Control Job Aborts Unexpectedly - DSD.WriteLog

Post questions here relative to DataStage Server Edition for such areas as Server job design, DS Basic, Routines, Job Sequences, etc.

Moderators: chulett, rschirm, roy

Post Reply
nick.bond
Charter Member
Charter Member
Posts: 230
Joined: Thu Jan 15, 2004 12:00 pm
Location: London

Control Job Aborts Unexpectedly - DSD.WriteLog

Post by nick.bond »

Hi,

We have a job "ExecJobJC" which calls a routine ExecJob to run other jobs.

It has been working fine for a very long time and suddenly as we are performing the real migration it is falling over when trying to call some jobs. It is intermittent, if the the job is restarted after the abort it will usually run fine.

When the ExecJobJC is reset the following message is found in the log:
From previous run
DataStage Job 9 Phantom 445
Job Aborted after Fatal Error logged.
Program "DSD.WriteLog": Line 250, Abort.
Attempting to Cleanup after ABORT raised in stage ExecJobJC.TfmGemSF_ACCOUNT_NPBA_0000_08.JobControl

DataStage Phantom Aborting with @ABORT.CODE = 1
Things I have already tried to fix the issue:
  • Stopped DS Server, cleared sockets and restarted
    Re-promoted job and routine so they would be compiled again.
    Cleared log file for the job. "CLEAR.FILE RT_LOG9"
    Cleared &PH&
We are running the same process as we have done manly times with no changes to this code or the setup of the machine.

From reading post on on DSXchange I have only one last thought as to what it might be and that would be that too many files are open, but our TFILES = 2500.

Is there some way I check how many files are currently open?

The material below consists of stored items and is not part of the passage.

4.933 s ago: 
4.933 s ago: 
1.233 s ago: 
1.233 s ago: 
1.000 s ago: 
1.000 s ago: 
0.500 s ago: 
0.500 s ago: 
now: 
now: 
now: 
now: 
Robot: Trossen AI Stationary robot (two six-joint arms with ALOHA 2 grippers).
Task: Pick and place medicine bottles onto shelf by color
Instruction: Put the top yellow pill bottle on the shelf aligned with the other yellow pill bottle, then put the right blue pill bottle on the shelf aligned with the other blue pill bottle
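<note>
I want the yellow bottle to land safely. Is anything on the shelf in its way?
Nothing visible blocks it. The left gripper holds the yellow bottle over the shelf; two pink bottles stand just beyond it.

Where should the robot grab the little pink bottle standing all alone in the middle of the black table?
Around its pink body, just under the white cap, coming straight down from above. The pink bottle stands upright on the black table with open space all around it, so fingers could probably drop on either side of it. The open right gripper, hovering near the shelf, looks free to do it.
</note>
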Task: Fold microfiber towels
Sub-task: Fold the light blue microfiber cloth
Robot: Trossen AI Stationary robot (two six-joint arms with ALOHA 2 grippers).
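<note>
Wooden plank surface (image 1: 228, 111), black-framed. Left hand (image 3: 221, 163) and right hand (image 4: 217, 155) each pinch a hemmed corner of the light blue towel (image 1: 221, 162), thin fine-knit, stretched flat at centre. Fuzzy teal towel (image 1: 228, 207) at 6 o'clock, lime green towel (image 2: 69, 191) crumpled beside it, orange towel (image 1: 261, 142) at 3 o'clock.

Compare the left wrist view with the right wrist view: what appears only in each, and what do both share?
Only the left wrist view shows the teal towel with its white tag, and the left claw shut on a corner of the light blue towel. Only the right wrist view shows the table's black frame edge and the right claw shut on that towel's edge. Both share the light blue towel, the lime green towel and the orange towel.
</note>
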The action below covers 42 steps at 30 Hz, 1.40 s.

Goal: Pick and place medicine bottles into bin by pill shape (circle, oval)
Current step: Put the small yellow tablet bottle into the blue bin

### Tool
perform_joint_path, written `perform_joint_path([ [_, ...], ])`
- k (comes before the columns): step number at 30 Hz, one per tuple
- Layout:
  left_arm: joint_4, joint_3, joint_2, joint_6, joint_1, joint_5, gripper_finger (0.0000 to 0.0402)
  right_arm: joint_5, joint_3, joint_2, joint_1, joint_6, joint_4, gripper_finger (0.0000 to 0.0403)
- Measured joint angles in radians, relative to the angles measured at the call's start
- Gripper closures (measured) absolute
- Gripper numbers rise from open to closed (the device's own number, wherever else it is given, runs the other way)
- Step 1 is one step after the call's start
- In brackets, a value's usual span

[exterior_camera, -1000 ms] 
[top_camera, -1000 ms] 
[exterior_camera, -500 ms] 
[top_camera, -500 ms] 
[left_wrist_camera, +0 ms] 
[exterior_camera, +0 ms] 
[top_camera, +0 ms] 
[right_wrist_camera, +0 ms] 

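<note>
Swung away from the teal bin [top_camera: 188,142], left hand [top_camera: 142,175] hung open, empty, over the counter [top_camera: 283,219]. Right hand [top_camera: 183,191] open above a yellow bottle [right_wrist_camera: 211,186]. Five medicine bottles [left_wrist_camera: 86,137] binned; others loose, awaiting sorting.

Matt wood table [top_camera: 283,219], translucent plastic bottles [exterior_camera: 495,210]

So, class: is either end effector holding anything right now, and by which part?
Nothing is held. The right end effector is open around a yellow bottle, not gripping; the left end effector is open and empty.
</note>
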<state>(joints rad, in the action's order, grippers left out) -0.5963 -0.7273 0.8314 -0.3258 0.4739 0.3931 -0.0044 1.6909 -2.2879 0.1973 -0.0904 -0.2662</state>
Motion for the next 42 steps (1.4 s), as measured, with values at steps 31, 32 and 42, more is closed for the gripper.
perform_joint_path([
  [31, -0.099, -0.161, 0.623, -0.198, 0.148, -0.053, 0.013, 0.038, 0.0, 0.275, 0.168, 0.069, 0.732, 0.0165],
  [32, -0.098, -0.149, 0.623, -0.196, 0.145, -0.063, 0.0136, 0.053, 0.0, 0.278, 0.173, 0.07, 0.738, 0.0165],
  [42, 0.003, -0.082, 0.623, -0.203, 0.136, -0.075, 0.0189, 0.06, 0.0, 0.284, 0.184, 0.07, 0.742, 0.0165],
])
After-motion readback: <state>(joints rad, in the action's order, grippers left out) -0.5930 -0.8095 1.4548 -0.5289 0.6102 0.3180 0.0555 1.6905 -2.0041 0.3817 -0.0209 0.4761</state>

Any more suggestions as to what I could try?

Thanks, Nick.
Regards,

Nick.
ray.wurlod
Participant
Posts: 54607
Joined: Wed Oct 23, 2002 10:52 pm
Location: Sydney, Australia
Contact:

Post by ray.wurlod »

The number of dynamic hashed files open on the system is returned by the command

Code: Select all

$DSHOME/bin/analyze.shm -d | wc -l
That DSD.WriteLog() failed would ordinarily suggest that the log is the culprit, but your CLEAR.FILE should have fixed most known log problems.
The obvious question to ask is "what's changed?" since this job worked. I am guessing, from your low job number, that you don't have an issue with too many jobs (and therefore sub-directories) in the project.
Is it just this job, or all jobs? Is it just this project, or all projects on this machine, that manifest this problem?
Since DSD.WriteLog() is part of DataStage you will need to involve your support provider, just in case you've uncovered a bug.
IBM Software Services Group
Any contribution to this forum is my own opinion and does not necessarily reflect any position that IBM may hold.
chulett
Charter Member
Charter Member
Posts: 43085
Joined: Tue Nov 12, 2002 4:34 pm
Location: Denver, CO

Re: Control Job Aborts Unexpectedly - DSD.WriteLog

Post by chulett »

nick.bond wrote:It has been working fine for a very long time and suddenly as we are performing the real migration it is falling over when trying to call some jobs.
Could you explain that for us, please?
-craig

"You can never have too many knives" -- Logan Nine Fingers
nick.bond
Charter Member
Charter Member
Posts: 230
Joined: Thu Jan 15, 2004 12:00 pm
Location: London

Post by nick.bond »

This code has not changed since we ran a full system regression test last Wednesday with exactly the same code taken from version control.

As this is the production cutover I can't run trials in other projects so can't check if it is just this project or not.

There are many jobs (multi-instance) that run at the same time but this has been the same for months of testing.

It is just this job that is showing the issue, but then this is the only 'control' job we have.

I have contacted support but because of the time the response has not been good so we'll have to wait until the morning for anything worthwhile.

We have now finished the main transform so it isn't until midday that we have another period of heavy transform to perform. Even if we can work around it I am still interested in getting to the bottom of what has caused this in case it ever happens on another project.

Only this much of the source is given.